Дверь кабины открылась, и в салоне появился один из двух пилотов. Он проделал ту же операцию, что и Илья, отметив кивком и пришептыванием каждую голову и прикинув количество багажа. Его более чем двукратный перевес не смутил. Дверь закрылась, и тут же вертолет охватила дрожь. Двое марокканских журналистов, летевших в Талукан по заданию бельгийского телевидения, с которыми мы успели познакомиться перед посадкой, кивнули мне, мол, свершилось. Сидевший рядом с ними Фарук дружески подмигнул мне. Я подмигнул ему в ответ. На Востоке не стоит ни с кем ссориться!

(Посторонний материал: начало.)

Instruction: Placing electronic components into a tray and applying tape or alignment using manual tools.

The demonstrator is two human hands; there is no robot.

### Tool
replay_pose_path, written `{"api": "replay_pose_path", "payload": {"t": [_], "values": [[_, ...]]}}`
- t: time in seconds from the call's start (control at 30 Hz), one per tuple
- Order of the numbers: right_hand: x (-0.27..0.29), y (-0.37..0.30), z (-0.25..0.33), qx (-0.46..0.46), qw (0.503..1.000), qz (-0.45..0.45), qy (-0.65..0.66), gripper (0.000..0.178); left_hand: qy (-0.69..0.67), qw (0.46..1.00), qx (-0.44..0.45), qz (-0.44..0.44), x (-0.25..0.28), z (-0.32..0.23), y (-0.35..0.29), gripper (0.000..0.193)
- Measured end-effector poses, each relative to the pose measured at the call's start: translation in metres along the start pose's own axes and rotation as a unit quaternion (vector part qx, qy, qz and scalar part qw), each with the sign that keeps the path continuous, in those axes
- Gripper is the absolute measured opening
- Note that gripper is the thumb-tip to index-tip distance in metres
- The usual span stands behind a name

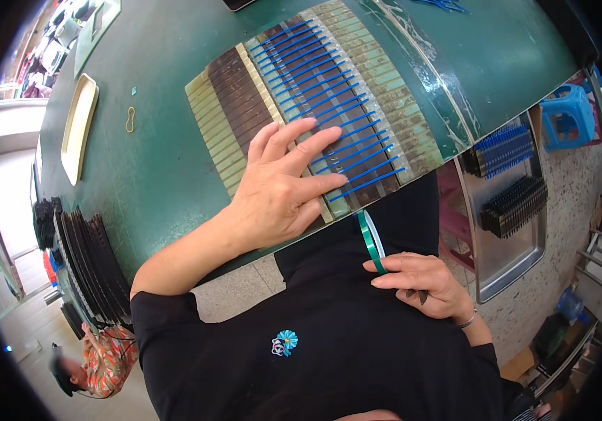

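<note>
A grooved board (pixel 234 88) lies tilted on the green table, its middle dark and its outer strips pale green. Thin blue rods (pixel 350 107) lie across it in an evenly spaced row. My left hand (pixel 276 186) rests over the near end of that row, fingers spread, fingertips touching the rods or the board. In front of my body, beyond the table edge, my right hand (pixel 420 281) pinches a roll of green tape (pixel 369 242) between thumb and fingers. Small dark pointed pieces (pixel 422 297) stick out by its curled fingers; what they belong to is hidden.
A cream tray (pixel 80 130) and a rubber band (pixel 130 119) lie on the table at left. Black ribbed plates (pixel 90 249) stand stacked at its left edge. At right, a metal tray (pixel 490 270) bears blue and black bundles near a blue stool (pixel 567 116). A person (pixel 108 361) is at lower left.
</note>
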State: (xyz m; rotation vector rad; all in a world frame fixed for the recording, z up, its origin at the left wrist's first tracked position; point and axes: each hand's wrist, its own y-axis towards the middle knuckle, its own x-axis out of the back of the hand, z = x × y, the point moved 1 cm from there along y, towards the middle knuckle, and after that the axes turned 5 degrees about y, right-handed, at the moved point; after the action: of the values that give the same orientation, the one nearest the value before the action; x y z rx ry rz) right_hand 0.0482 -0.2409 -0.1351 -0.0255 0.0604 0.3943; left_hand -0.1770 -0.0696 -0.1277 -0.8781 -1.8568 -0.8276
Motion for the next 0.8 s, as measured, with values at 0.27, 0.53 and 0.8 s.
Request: {"api": "replay_pose_path", "payload": {"t": [0.27,0.53,0.8], "values": [[0.001,-0.001,-0.003,0.03,0.999,0.002,-0.016,0.047,0.03,0.999,-0.004,0.036,-0.003,-0.018,-0.005,0.034],[0.012,-0.007,0.008,-0.052,0.997,0.05,0.013,0.04,0.05,0.998,0.003,0.026,-0.007,-0.037,-0.011,0.038],[0.012,-0.006,0.014,-0.009,0.998,-0.002,0.067,0.039,-0.128,0.99,0.027,-0.057,-0.04,-0.076,-0.042,0.041]]}}
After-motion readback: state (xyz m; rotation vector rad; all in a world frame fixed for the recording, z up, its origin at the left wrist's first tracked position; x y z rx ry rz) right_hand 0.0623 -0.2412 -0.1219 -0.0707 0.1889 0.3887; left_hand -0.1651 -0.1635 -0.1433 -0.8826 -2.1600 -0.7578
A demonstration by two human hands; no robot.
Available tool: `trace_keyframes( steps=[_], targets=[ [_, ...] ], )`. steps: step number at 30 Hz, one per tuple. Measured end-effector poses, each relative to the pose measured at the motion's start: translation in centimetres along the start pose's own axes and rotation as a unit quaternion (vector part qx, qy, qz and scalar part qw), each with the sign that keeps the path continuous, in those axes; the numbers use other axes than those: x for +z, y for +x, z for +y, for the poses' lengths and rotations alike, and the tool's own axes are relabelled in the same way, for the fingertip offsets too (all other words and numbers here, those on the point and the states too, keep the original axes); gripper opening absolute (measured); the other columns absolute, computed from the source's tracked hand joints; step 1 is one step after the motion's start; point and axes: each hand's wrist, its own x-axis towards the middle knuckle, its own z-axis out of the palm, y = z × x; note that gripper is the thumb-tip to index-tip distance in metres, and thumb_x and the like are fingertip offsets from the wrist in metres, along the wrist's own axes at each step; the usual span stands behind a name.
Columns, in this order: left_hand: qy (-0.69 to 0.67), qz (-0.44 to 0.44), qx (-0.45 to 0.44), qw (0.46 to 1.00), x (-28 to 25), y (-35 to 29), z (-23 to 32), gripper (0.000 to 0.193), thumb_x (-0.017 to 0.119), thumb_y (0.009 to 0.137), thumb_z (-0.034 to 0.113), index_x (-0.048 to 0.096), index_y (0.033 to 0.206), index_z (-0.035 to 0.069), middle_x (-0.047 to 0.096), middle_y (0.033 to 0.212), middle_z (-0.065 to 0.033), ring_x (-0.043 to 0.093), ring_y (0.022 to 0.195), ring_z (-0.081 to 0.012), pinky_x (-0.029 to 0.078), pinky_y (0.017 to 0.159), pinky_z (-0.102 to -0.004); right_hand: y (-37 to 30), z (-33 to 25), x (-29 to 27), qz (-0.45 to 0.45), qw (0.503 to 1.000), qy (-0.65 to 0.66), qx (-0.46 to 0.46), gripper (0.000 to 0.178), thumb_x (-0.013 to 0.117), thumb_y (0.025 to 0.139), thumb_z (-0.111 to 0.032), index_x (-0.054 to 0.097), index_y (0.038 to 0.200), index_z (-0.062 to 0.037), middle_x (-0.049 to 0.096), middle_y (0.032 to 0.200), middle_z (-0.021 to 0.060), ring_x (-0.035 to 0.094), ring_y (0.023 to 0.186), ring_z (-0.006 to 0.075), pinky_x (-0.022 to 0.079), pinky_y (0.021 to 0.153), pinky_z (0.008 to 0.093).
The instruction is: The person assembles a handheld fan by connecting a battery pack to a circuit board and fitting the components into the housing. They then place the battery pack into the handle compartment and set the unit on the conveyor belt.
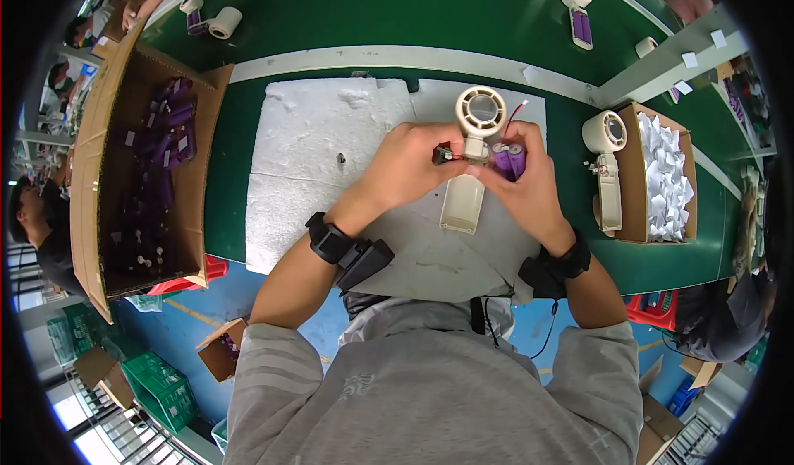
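Note:
A cream handheld fan (pixel 480 111) lies in front of me on the white foam board, its round head pointing away and its handle (pixel 461 206) toward me. My left hand (pixel 403 165) is closed at the left of the fan's neck, pinching a small dark part (pixel 443 155) with a red wire. On the other side, my right hand (pixel 530 185) grips a purple battery pack (pixel 509 160) of two cells. A red lead with a white plug (pixel 522 105) rises above that pack. Both thumbs come close together just below the neck, and the fingertips are partly hidden.
A deep cardboard box (pixel 87 184) of purple battery packs stands at left. At right, another fan (pixel 608 175) lies beside a carton (pixel 692 192) of white pieces. Beyond a pale rail (pixel 331 57), several fans rest on the green surface. A dark speck (pixel 341 158) lies on the foam (pixel 289 208).

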Motion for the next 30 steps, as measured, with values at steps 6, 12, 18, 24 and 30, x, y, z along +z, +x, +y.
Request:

Мы тоже сначала, как самолет, прокатились по полосе, а затем натужно, но все же оторвались от земли. Вертолет поднялся примерно на километр и уверенно пошел крейсерским курсом. Все заметно повеселели.
Илья, приложив голову к стенке, задремал, а я стал прислушиваться к Димычу, который завел разговор с сидевшим напротив него на полу афганцем лет тридцати пяти в европейского покроя полупальто. Дело в том, что Димыч не переставал меня беспокоить.
Но, во-первых, о моей легенде в съемочной группе. Звали меня, как я уже говорил, Паша. Так было проще: если бы я, забывшись, представился своим постоянным именем Пако, все можно было бы списать на оговорку. Но я вот уже как двадцать лет навсегда уехал из Союза, и в неизбежных долгих разговорах со своими помощниками я наверняка мог проколоться на незнании какой-то новой реалии. Поэтому я придумал такой вариант. Для всех остальных, особенно для афганцев, я был российским тележурналистом. А Илье и Димычу я под большим секретом сообщил, что уже давно эмигрировал в Германию, и на самом деле репортажи, которые мы ехали снимать, предназначались для немецкого телеканала ЦДФ. Немцам договориться об интервью с Масудом было бы намного сложнее, чем журналисту союзной страны, поэтому я якобы и прибег к такой хитрости. В Германии я пока вроде бы обретался по виду на жительство, и паспорт у меня оставался российский — так что вряд ли афганцы что-то заподозрят. Я платил Илье с Димычем по западным расценкам, то есть раз в пять больше, чем российское телевидение, так что молчать было в их интересах. Кто платил? Я, я! В Конторе вопрос о том, как будет финансироваться эта операция, как-то и не вставал. Но, конечно, я мог себе это позволить.
Так вот, проблема с Димычем была в том, что он был натурой творческой и неутомимой. У него в связи с предстоящими съемками возникла задумка.
— Слушай, Паш! — убеждал он меня во время наших долгих посиделок в номере гостиницы «Душанбе» среди батареи пивных бутылок. — Давай мы скажем афганцам, что я воевал против них в ту войну. Представляешь, мы тогда были врагами и, вполне, возможно, даже стреляли друг в друга. А теперь у нас общая опасность, и мы союзники.